Sleepy Eutychus
Acts 20:9, 10
And there sat in a window a certain young man named Eutychus, being fallen into a deep sleep: and as Paul was long preaching…

Explain precisely what happened. The window was a lattice opening, and, for the sake of air to the crowded room, the lattices were put aside. How crowded the house was is intimated by the presence of some people in this third story. There they would be sure to feel oppressed by the heat of the house. Eutychus may have fallen into the street, but it is more likely that he fell into the hard paved courtyard. For a similar fall, see the account of the death of Ahaziah, King of Israel (2 Kings 1:2, 17). The word that is translated "young man" implies that Eutychus was quite a youth, and not likely to be very directly interested in St. Paul's address. He very probably was a child of the house where the meeting was held. While the narrative does not positively say that Eutychus was killed by the fall, and indeed leaves it possible for us to assume that he was only badly stunned, the simplest reading of it - without prejudice in relation to the miraculous - certainly leaves the impression of a real death and restoration. We bend attention to the conduct of St. Paul in relation to the matter, and inquire why he took the trouble thus to recover the fallen and dead youth. Dismissing, with a brief mention, the interest he would feel in such a calamity affecting the people of the house, and seeking for explanations having a more general application, we notice -

I. ST. PAUL FELT THAW EUTYCHUS WAS NOT TO BLAME. If any one was to blame, it was the apostle himself, who had been led on to talk so long and keep the meeting to unreasonable hours for young folk. Long services make too great a demand on the physical strength of young people. They are trying even to the elder Christians, but their awakened spiritual interest will enable them to bear such fatigue of body. It was not wrong for Eutychus to sleep. He was simply overborne by the heat of the place and the lateness of the hour. And still we need to distinguish between failings, which come out of human frailties, and sins that come out of human willfulness. Too often the young are punished for what is merely due to the influence of surrounding circumstances and the undeveloped bodily conditions. The relation of public services to the young needs careful and judicious treatment.

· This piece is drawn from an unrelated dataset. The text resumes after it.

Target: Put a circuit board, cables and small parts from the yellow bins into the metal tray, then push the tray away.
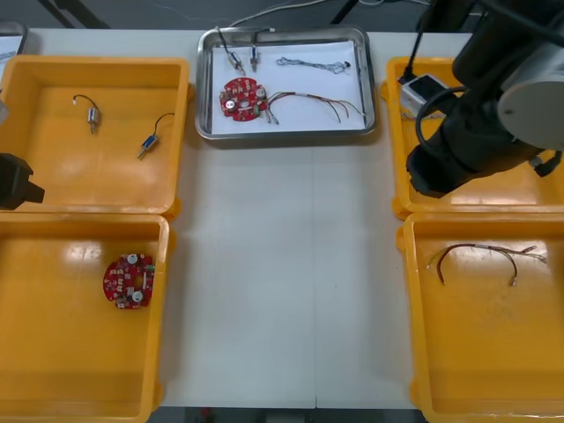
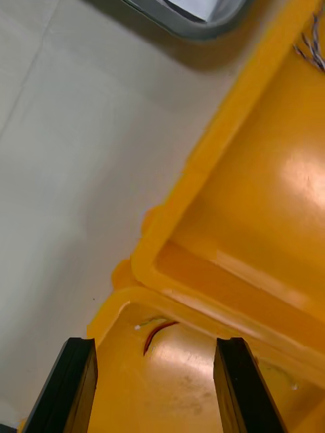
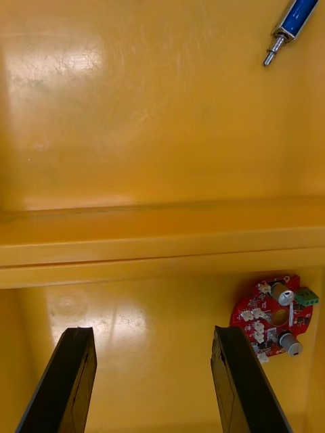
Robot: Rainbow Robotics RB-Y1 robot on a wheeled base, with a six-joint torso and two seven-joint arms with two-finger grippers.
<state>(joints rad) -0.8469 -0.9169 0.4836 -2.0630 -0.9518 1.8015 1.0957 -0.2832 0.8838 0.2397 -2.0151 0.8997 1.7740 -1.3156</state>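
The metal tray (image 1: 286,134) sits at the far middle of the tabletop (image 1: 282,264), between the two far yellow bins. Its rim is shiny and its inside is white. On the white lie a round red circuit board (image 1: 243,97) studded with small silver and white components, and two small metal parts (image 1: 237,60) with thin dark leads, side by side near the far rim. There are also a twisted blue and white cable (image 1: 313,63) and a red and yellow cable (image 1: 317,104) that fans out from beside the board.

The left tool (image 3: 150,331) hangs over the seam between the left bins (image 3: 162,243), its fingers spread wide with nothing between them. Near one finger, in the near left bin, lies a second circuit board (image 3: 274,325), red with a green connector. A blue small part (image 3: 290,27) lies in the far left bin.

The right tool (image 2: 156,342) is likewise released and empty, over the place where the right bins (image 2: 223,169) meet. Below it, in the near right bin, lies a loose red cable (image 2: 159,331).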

1. Services for them are advisable and necessary.

2. Their share in the general service of the Church is important.

3. Such services may exert a gracious influence apart from the actual mental comprehension of what is said and done.

4. Such services need not be unduly limited or too easily altered in character for the sake of the young.

5. Such services should take into due account, and deal considerately with, the physical infirmities of the young. It is possible, by securing variety in forms of worship, changing attitudes, and efficient illustration in preaching, to successfully resist the infirmities of the children. If we find our public services uninteresting, we may question whether we are not, like the apostle, ourselves to blame.

II. ST. PAUL FELT THAT THE DEATH OF EUTYCHUS WOULD BE MISUNDERSTOOD. Too easily the company would take up the notion that this was a judgment on inattention, and such an idea must be at once and fully corrected. In such a case as that of Ananias and Sapphira, no apostle would feel impelled to put forth miraculous power; the judgment of God on sin must stand. But the case of Eutychus belonged to what may fairly be called "accidents. A conjunction of circumstances brought it about - heat, sleepiness, the position in which Eutychus sat, the open window, etc.; and this St. Paul may deal with in a way of miracle, just as Elijah and Elisha had done in cases of sudden death from disease (see 1 Kings 17:21; 2 Kings 4:34). It is quite true that Christianity makes great demands on self-control and self-denial. It expects the spirit to master the body; but it makes its demands of the full-grown man in Christ;" and, only in appropriate measures and degrees, on those who are young in years and young in the faith. The restoration of Eutychus may be regarded as a prominent and interesting illustration of the "sweet reasonableness" of Christianity. - R.T.

Parallel Verses
KJV: And there sat in a window a certain young man named Eutychus, being fallen into a deep sleep: and as Paul was long preaching, he sunk down with sleep, and fell down from the third loft, and was taken up dead.

WEB: A certain young man named Eutychus sat in the window, weighed down with deep sleep. As Paul spoke still longer, being weighed down by his sleep, he fell down from the third story, and was taken up dead.